Vermette uses an impasto technique to create “The Last Crossing,” which gives the work a feeling of solidity that is sculptural in effect. His paintings are technically spectacular and beautiful to behold.

Helena Bosse of Milford offers her vision of summer in Bangor in her oil painting “Summer in West Market Square,” a work in vibrant colors that evokes the street cafes of Paris and Vienna.

Kal Elmore shows a group of digital photographs taken in China and several gelatin prints called “Deer Isle Morning 1” and “Deer Isle Morning 2.”

An untitled, acrylic portrait of a blond woman shows the deftness and skill of Deborah Jellison of the Mary Snow School.

Nancy Lloyd-Fitch homes in on the ephemeral quality of nature using circles as a focus in her work on paper, “Honeycomb,” “Lady Bug” and “Farmer’s Almanac.” She also has on exhibit “The Cost of Being Lost” and “Dreamland Shadows,” found-object sculpture incorporating twigs, a dried red rose, metal pieces, wire and beads assembled in small wooden boxes. These pieces call to mind a dollhouse gone awry, but in a charming way.

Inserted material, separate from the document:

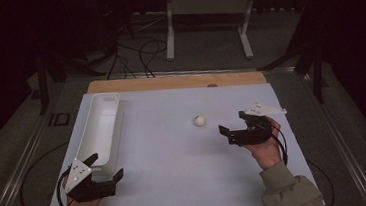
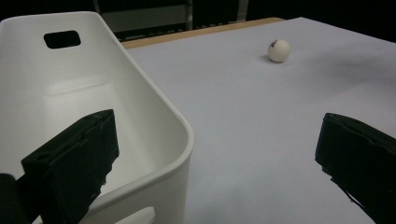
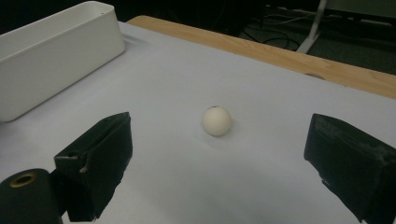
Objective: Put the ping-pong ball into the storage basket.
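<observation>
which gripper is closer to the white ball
Right. The right gripper sits just beside the ball, jaws open toward it. The left gripper is far off, at the near end of the white bin.

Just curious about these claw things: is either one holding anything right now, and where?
Nothing is held. The right gripper is open, aimed at the white ball. The left gripper is open beside the white bin.

White bench (image 1: 178, 183) w/ a bare wood strip (image 1: 169, 82) along its far edge. Beyond it, grey floor w/ black cables (image 1: 139, 54) looping across, plus a white metal stand (image 1: 208, 10) at the back, centre.
</observation>
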A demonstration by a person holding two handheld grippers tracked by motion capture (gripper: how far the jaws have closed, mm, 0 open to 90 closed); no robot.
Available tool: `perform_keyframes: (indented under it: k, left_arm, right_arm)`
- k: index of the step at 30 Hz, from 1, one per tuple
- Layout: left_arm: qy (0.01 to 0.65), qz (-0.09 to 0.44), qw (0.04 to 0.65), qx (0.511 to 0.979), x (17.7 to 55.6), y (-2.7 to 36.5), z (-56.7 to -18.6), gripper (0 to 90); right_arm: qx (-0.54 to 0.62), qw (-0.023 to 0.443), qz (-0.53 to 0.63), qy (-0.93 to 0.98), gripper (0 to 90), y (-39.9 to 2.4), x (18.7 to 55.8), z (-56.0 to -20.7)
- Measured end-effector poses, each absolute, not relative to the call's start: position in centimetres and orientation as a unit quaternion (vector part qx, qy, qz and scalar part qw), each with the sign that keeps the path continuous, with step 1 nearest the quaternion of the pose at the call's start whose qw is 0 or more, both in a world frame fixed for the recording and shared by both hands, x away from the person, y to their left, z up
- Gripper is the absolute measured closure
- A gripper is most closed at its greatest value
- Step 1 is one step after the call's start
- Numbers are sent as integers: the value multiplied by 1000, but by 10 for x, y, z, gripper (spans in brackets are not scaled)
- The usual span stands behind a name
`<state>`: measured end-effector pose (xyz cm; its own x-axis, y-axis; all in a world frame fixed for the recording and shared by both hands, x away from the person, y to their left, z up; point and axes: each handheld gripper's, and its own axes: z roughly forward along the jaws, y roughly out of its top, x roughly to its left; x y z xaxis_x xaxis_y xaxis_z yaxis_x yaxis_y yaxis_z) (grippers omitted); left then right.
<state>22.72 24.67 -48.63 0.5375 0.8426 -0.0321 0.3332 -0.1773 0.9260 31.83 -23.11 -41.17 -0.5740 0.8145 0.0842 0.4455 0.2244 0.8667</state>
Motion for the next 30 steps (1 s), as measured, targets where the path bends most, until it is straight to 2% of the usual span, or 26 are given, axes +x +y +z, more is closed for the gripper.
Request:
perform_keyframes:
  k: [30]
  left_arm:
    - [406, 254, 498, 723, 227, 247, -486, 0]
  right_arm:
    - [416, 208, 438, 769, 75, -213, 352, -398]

Courtney Harvey of Veazie Community School demonstrates in “Dice Head Light” what can be done with a graphite pencil in the hands of a skilled artist.

A group of polaroid emulsion prints by Sarah Tabor evoke delicate watercolors.

Edith Gronlie’s “Ancient Wings,” “Silent Feathers” and “Tropical Fragment,” acrylic on paper works, refer to the ancient deities of Egypt and, possibly, India.

Esther Taylor’s portraits, in prismacolor on paper, aren’t for the birds, they are the birds – an owl, eagle, chickens and a turkey.

A glowing purple botanical treat is “Pansies,” by Wendy Libby of Fruit Street School in Bangor.

Santa Claus is the subject of Randy Menninghaus’ folk art paintings on shaped wood – “Mason-Dixon Line Santa,” “Maine Woodland Santa” and “Siberian Santa.”

Jennifer Hawley introduces a note of “now-ness” with her op art watercolor “Abstract.” She also shows “Quilt Square” and “Bud Vase.”

A fanciful note comes by way of Jennifer Mishou’s paintings, “Statue of My Pelican” and “About Me.”

Angeli Perrow of Weatherbee School enlivens the exhibit with “Moving,” a painting in acrylic in tones of red.

Art in the Heart is an organization of area art teachers who are teaching, and have taught, thousands of students in central Maine. This is the third year members have exhibited at the library.